The Sea of Semis
Originally posted 10/17/2012
I left Indianapolis and headed southwest through Illinois and into Missouri. By gum, I need to check whatever settings there are on my Garmin Nuvi GPS. It’s eager to avoid Interstates that will get me to my next destination more efficiently. Routed me out of Indy on a couple of minor highways with traffic signals when I-70 was calling. Stepping into St. Louis, it was going to keep me out of the city itself by routing me around the south beltway. “Keep left to stay on I-65, keep left, keep left.” Then suddenly it was directing me to “Take I-NN south, exit exit right.” I looked straight out the passenger window to see the referenced exit fly past at 60 MPH. “Golly gee!” is not what I said.
Although the GPS now warned me with what it called 20 miles of heavy traffic, it actually was very, very good rush hour traffic by Chicago standards. It kept rolling and never stopped completely in wide, smooth lanes. I was able to just stay on the right and poop along for a few miles before it opened up and we were flying. The I took an exit and after 10 miles headed south, was directed to take a two-lane that was headed southwest.

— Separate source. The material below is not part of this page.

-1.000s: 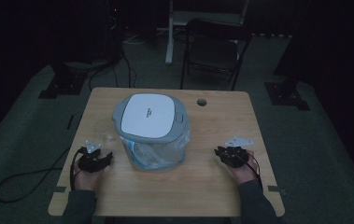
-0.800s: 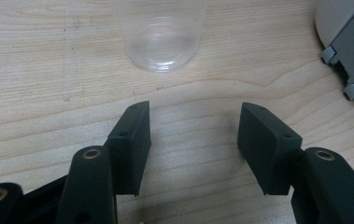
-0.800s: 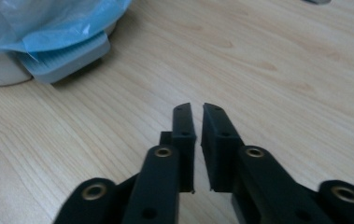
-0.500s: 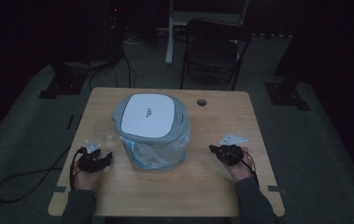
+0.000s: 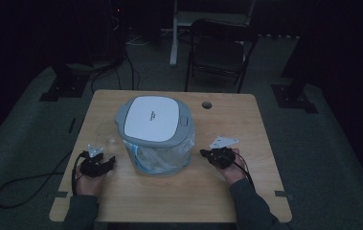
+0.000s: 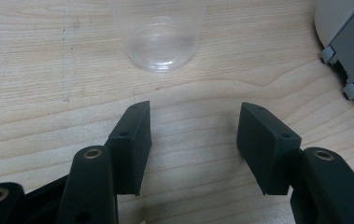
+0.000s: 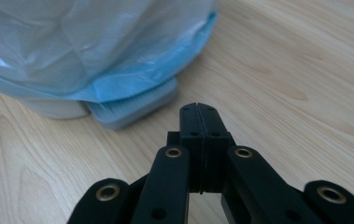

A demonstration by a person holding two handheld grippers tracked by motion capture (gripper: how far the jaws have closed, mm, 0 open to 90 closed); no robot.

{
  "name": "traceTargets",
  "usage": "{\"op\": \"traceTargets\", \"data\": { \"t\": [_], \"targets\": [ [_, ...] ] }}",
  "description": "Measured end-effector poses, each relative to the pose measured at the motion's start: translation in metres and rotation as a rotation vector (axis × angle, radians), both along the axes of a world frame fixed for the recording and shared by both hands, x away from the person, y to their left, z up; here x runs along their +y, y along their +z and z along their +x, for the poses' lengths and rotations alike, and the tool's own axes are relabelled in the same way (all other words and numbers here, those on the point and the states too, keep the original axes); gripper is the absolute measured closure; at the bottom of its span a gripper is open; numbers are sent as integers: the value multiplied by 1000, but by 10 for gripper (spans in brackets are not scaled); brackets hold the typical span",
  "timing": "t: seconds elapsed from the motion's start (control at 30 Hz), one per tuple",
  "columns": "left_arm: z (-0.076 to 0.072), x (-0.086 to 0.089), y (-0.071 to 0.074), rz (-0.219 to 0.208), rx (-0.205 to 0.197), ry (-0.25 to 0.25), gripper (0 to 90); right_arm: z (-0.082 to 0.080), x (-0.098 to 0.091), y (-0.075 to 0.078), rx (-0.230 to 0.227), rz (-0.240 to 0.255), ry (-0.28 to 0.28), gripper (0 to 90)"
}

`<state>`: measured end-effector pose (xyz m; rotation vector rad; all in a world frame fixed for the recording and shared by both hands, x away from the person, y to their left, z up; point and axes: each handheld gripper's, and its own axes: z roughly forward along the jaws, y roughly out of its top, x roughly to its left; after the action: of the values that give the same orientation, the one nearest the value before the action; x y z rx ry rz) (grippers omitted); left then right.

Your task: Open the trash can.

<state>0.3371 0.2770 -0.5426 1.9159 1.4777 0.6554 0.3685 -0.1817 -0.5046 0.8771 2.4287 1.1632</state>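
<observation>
Dim light covers a room with a dark carpeted floor, where a folding chair [image 5: 219, 48] stands beyond the far edge of a pale wooden table [image 5: 246, 124]. At the table's middle sits a small grey bin [image 5: 154, 134] with a white lid panel, lined with a clear blue-tinted plastic bag [image 5: 157, 160] that hangs down its sides; in the right gripper view the bag [image 7: 95, 46] drapes to the bin's grey foot [image 7: 132, 105] on the wood. A person's forearms enter from the near edge, each hand holding a black tool. The left gripper [image 5: 97, 165] rests near the table's left side, just left of the bin, its jaws standing wide apart over bare wood in its own view [image 6: 193, 144]. A clear plastic cup [image 6: 163, 35] stands just ahead of those jaws, apart from them, and shows faintly on the table in the high view [image 5: 105, 136]. The right gripper [image 5: 212, 155] lies to the right of the bin, pointing toward it, its jaws pressed together with nothing between them [image 7: 199, 114]. A round cable hole [image 5: 207, 104] marks the table's far side.
</observation>
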Motion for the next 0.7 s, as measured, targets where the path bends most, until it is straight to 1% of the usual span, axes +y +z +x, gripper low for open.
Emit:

It was well worth the 15 minutes that the navigational snafu had cost me heading in. The road was glass-smooth as it snaked through some considerable hills. With no stop signs or traffic signals, it simply displayed a beautiful panorama of autumnal change. Wow.
Once west of St. Louis, I-44 in Missouri is a scaled-up washboard. You’re either going uphill or down. The Ford’s mighty 6.4 spent a lot of time on its turbo, only to nearly coast down the other side.
Toward the end of my day, I pulled into a rest area near St. Clair, one which can be used for overnight stays. After seeing that the 13 truck/RV slots were approaching half-filled at about 5:30, I decided to have mercy and go on to something else ahead. Truck drivers in general are highly regulated guys, many with tough schedules to keep yet with limits on how much time they can legally spend behind the wheel. At the end of their day, they park somewhere, eat some mediocre food, sleep, and leave early. Despite the movie images of bouncy seats and “breaker-breaker, good buddy,” it is not an easy life. When their day’s time is up, they must find a friendly, safe place to park, and get a few hours sleep. Call me a softy, but RVers usually have overnight choices that semi drivers do not. Their lives are difficult enough without cheapskate retired RVers hogging all the limited spaces available. I moved on to something I found online, Voss’ Truck Port, a vast truck fueling station. I got permission to stay overnight and was directed out onto several acres of gravel lot. By 10 PM, after a fine dinner and a movie in the camper, I stepped out to find the whole thing filled, and I mean filled. I looked out the window when I arose the next morning at 7:30, and half of the trucks were gone.